Brief>
The whole of the data is to be reproduced exactly.

|---|

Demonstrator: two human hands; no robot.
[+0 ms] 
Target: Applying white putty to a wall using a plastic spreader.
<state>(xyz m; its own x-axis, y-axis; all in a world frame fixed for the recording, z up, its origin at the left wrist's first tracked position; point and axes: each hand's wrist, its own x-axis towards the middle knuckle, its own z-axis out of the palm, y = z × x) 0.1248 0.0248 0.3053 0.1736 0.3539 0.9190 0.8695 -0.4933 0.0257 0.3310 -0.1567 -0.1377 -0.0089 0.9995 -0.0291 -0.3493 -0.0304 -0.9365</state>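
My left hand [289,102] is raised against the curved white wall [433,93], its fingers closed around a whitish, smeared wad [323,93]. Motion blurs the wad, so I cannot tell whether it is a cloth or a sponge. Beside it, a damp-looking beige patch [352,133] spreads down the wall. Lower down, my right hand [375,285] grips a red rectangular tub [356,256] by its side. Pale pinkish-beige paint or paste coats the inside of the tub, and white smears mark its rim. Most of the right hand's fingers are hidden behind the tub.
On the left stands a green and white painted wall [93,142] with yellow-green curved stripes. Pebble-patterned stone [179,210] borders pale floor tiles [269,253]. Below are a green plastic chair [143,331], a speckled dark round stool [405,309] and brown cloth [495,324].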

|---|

Task response>
Demonstrator: two human hands; no robot.
[+0 ms] 
Target: Applying white putty to a wall using a plastic spreader.
<state>(xyz m; its own x-axis, y-axis; all in a world frame fixed for the recording, z up, its origin at the left wrist's first tracked position; point and axes: each hand's wrist, its own x-axis towards the middle knuckle, its own z-axis out of the palm, y = z × x) 0.1248 0.0248 0.3053 0.1736 0.3539 0.9190 0.8695 -0.4933 0.0257 0.3310 -0.1567 -0.1377 -0.0089 0.9995 -0.0291 -0.3493 -0.0304 -0.9365</state>
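My left hand [289,102] is raised against the curved white wall [433,93], its fingers closed around a whitish, smeared wad [323,93]. Motion blurs the wad, so I cannot tell whether it is a cloth or a sponge. Beside it, a damp-looking beige patch [352,133] spreads down the wall. Lower down, my right hand [375,285] grips a red rectangular tub [356,256] by its side. Pale pinkish-beige paint or paste coats the inside of the tub, and white smears mark its rim. Most of the right hand's fingers are hidden behind the tub.
On the left stands a green and white painted wall [93,142] with yellow-green curved stripes. Pebble-patterned stone [179,210] borders pale floor tiles [269,253]. Below are a green plastic chair [143,331], a speckled dark round stool [405,309] and brown cloth [495,324].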

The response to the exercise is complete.